◆ What to work on ◆
What you write must be the listing below in full, word for word, minus its pictures.

◆ Data provided ◆
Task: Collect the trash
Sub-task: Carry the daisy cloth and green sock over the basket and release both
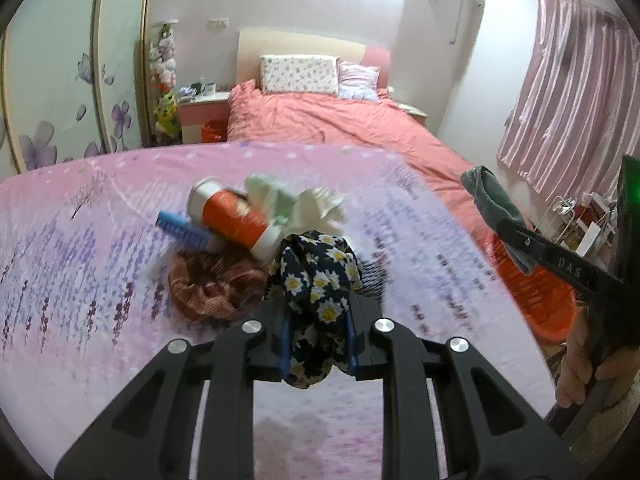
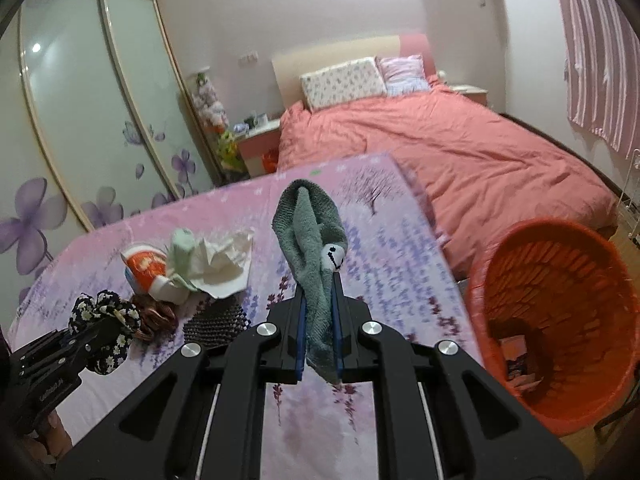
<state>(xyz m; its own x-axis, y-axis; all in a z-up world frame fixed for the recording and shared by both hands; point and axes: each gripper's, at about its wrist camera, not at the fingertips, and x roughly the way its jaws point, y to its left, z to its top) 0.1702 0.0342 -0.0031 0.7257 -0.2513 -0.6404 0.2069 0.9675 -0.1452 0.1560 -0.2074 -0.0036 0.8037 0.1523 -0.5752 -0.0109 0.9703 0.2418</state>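
Right tongs (image 2: 320, 320) clenched on grey sock (image 2: 310, 232) – orange basket (image 2: 560, 320) lies lower right, nearer this hand; left tongs (image 1: 318, 316) grip floral scrunchie (image 1: 316, 276) over desk (image 1: 100, 280).

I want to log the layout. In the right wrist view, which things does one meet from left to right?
Floral scrunchie in the left claw → orange tube → crumpled tissue → grey-green sock in the right claw → orange basket.

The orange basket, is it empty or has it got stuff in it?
Not empty. The orange basket has a few small items at its bottom, too unclear to identify.
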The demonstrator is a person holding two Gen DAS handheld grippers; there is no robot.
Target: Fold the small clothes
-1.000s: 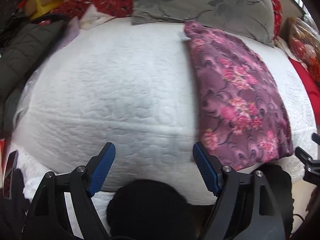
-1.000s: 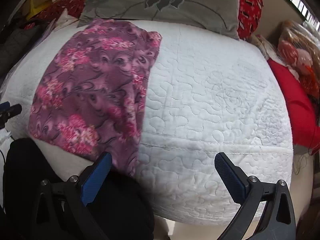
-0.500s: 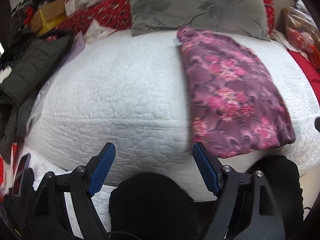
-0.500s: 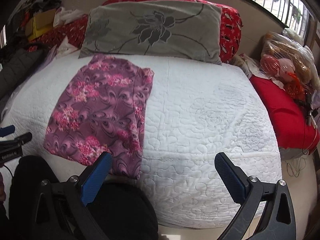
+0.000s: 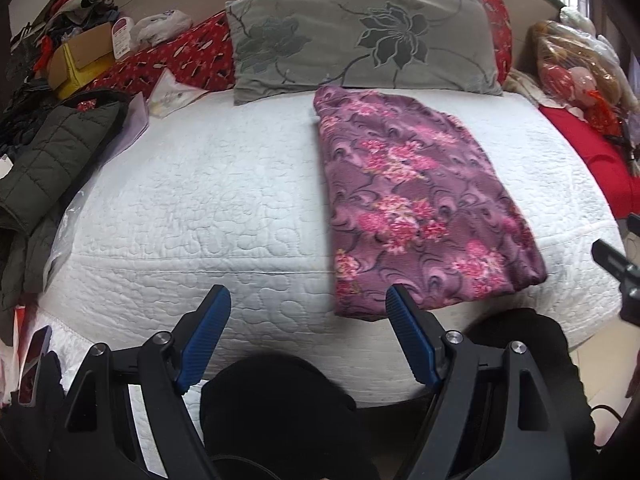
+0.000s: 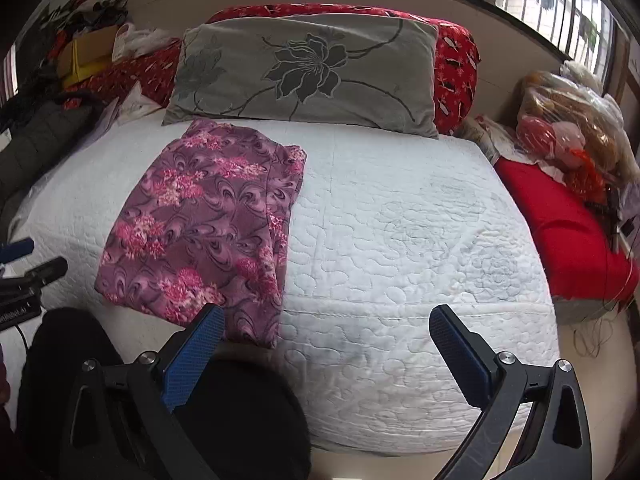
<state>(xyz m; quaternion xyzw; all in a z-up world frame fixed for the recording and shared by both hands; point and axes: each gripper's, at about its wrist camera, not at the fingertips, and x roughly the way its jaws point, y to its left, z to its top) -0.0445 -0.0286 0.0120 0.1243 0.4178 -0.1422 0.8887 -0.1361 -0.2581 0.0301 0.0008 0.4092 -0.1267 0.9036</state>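
Both tools pulling back and up now: left tool (image 5: 308,312) and right tool (image 6: 326,330) gape empty, leaving the purple floral fabric garment (image 5: 416,200) folded flat on the white quilted bed (image 5: 200,200). Fold looks finished.

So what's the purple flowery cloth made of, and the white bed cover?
The purple flowery cloth looks like soft, matte fabric, maybe fleece or knit: it lies limp and folded with no shine. The white bed cover looks like quilted cotton, with stitched swirls puffing up its surface.
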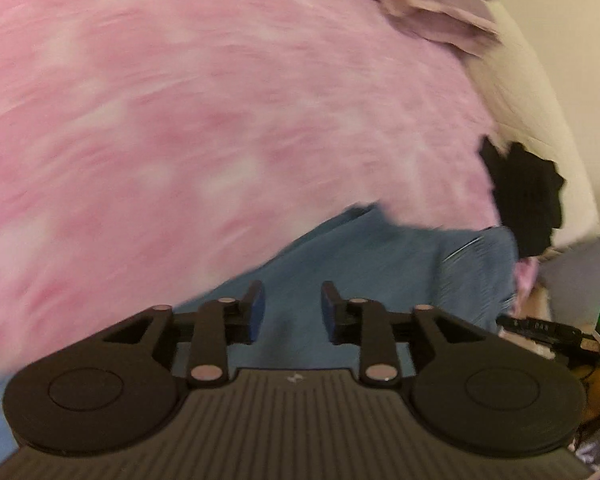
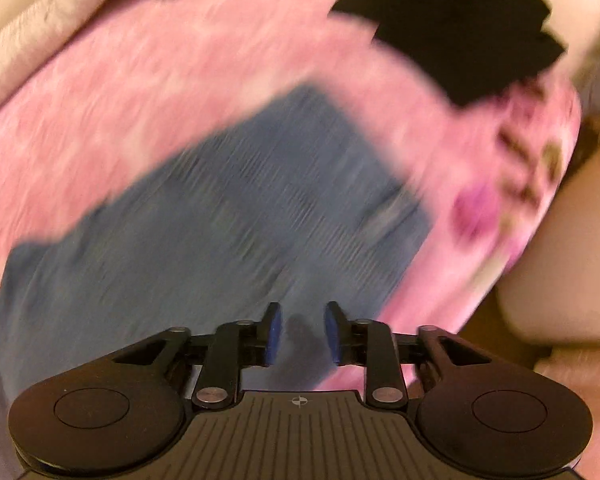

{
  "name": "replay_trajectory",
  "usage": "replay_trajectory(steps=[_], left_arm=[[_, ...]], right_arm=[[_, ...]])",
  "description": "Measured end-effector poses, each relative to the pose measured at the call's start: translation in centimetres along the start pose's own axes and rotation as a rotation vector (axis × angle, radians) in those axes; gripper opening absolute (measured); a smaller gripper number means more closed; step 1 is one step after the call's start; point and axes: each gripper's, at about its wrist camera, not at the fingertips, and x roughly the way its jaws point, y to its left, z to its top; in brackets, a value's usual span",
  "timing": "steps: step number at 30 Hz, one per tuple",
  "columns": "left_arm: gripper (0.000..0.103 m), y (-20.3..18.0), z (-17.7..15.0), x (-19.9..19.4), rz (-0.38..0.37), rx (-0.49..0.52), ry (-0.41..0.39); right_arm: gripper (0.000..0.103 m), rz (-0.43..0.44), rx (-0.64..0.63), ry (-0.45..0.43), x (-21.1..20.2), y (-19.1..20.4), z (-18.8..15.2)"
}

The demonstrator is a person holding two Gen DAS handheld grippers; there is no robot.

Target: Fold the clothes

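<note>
A blue garment (image 2: 204,224) is laid on a pink fleece blanket (image 1: 180,120); a black garment (image 2: 460,28) lies beyond. Left gripper (image 1: 292,308) and right gripper (image 2: 302,334) are held apart, empty, above the blue garment.

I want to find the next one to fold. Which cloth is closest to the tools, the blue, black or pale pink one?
The blue cloth: it lies right under both open tools, while the black cloth and pale pink cloth sit farther away.

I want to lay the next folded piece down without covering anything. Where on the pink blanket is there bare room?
The pink blanket lies bare left of the blue garment, up to the beige bedding. The right side is crowded: the black garment and the blue one leave only a pink strip between.
</note>
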Motion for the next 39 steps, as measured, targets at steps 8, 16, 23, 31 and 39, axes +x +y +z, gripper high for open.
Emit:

◆ Exercise result ◆
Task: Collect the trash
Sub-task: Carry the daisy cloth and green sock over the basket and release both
<state>(xyz m; its own x-axis, y-axis; all in a z-up world frame fixed for the recording and shared by both hands; point and axes: each gripper's, at about its wrist camera, not at the fingertips, and x roughly the way its jaws point, y to its left, z to its top) 0.1702 0.0342 -0.0031 0.7257 -0.2513 -0.6404 0.2069 0.9675 -0.1452 0.1560 -0.2074 -0.0036 0.8037 0.1523 -0.5752 -0.0109 0.9703 0.2418</state>
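Right tongs (image 2: 320, 320) clenched on grey sock (image 2: 310, 232) – orange basket (image 2: 560, 320) lies lower right, nearer this hand; left tongs (image 1: 318, 316) grip floral scrunchie (image 1: 316, 276) over desk (image 1: 100, 280).

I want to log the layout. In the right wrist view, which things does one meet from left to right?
Floral scrunchie in the left claw → orange tube → crumpled tissue → grey-green sock in the right claw → orange basket.

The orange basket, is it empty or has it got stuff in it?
Not empty. The orange basket has a few small items at its bottom, too unclear to identify.
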The demonstrator is a person holding two Gen DAS handheld grippers; there is no robot.
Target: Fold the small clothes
-1.000s: 
-1.000s: 
-0.500s: 
-0.500s: 
+0.000s: 
+0.000s: 
<state>(xyz m; quaternion xyzw; all in a z-up world frame fixed for the recording and shared by both hands; point and axes: each gripper's, at about its wrist camera, not at the fingertips, and x roughly the way its jaws point, y to its left, z to its top) -0.0445 -0.0286 0.0120 0.1243 0.4178 -0.1422 0.8887 -0.1361 -0.2581 0.0301 0.0008 0.4092 -0.1267 0.9036</state>
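Both tools pulling back and up now: left tool (image 5: 308,312) and right tool (image 6: 326,330) gape empty, leaving the purple floral fabric garment (image 5: 416,200) folded flat on the white quilted bed (image 5: 200,200). Fold looks finished.

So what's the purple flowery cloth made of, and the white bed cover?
The purple flowery cloth looks like soft, matte fabric, maybe fleece or knit: it lies limp and folded with no shine. The white bed cover looks like quilted cotton, with stitched swirls puffing up its surface.
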
{
  "name": "replay_trajectory",
  "usage": "replay_trajectory(steps=[_], left_arm=[[_, ...]], right_arm=[[_, ...]])",
  "description": "Measured end-effector poses, each relative to the pose measured at the call's start: translation in centimetres along the start pose's own axes and rotation as a rotation vector (axis × angle, radians) in those axes; gripper opening absolute (measured); a smaller gripper number means more closed; step 1 is one step after the call's start; point and axes: each gripper's, at about its wrist camera, not at the fingertips, and x roughly the way its jaws point, y to its left, z to its top; in brackets, a value's usual span",
  "timing": "steps: step number at 30 Hz, one per tuple",
  "columns": "left_arm: gripper (0.000..0.103 m), y (-20.3..18.0), z (-17.7..15.0), x (-19.9..19.4), rz (-0.38..0.37), rx (-0.49..0.52), ry (-0.41..0.39); right_arm: gripper (0.000..0.103 m), rz (-0.43..0.44), rx (-0.64..0.63), ry (-0.45..0.43), x (-21.1..20.2), y (-19.1..20.4), z (-18.8..15.2)"
}

The demonstrator is a person holding two Gen DAS handheld grippers; there is no robot.

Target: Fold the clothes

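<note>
A blue garment (image 2: 204,224) is laid on a pink fleece blanket (image 1: 180,120); a black garment (image 2: 460,28) lies beyond. Left gripper (image 1: 292,308) and right gripper (image 2: 302,334) are held apart, empty, above the blue garment.

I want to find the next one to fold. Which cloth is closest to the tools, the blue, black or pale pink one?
The blue cloth: it lies right under both open tools, while the black cloth and pale pink cloth sit farther away.

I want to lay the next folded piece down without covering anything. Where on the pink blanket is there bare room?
The pink blanket lies bare left of the blue garment, up to the beige bedding. The right side is crowded: the black garment and the blue one leave only a pink strip between.
</note>
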Motion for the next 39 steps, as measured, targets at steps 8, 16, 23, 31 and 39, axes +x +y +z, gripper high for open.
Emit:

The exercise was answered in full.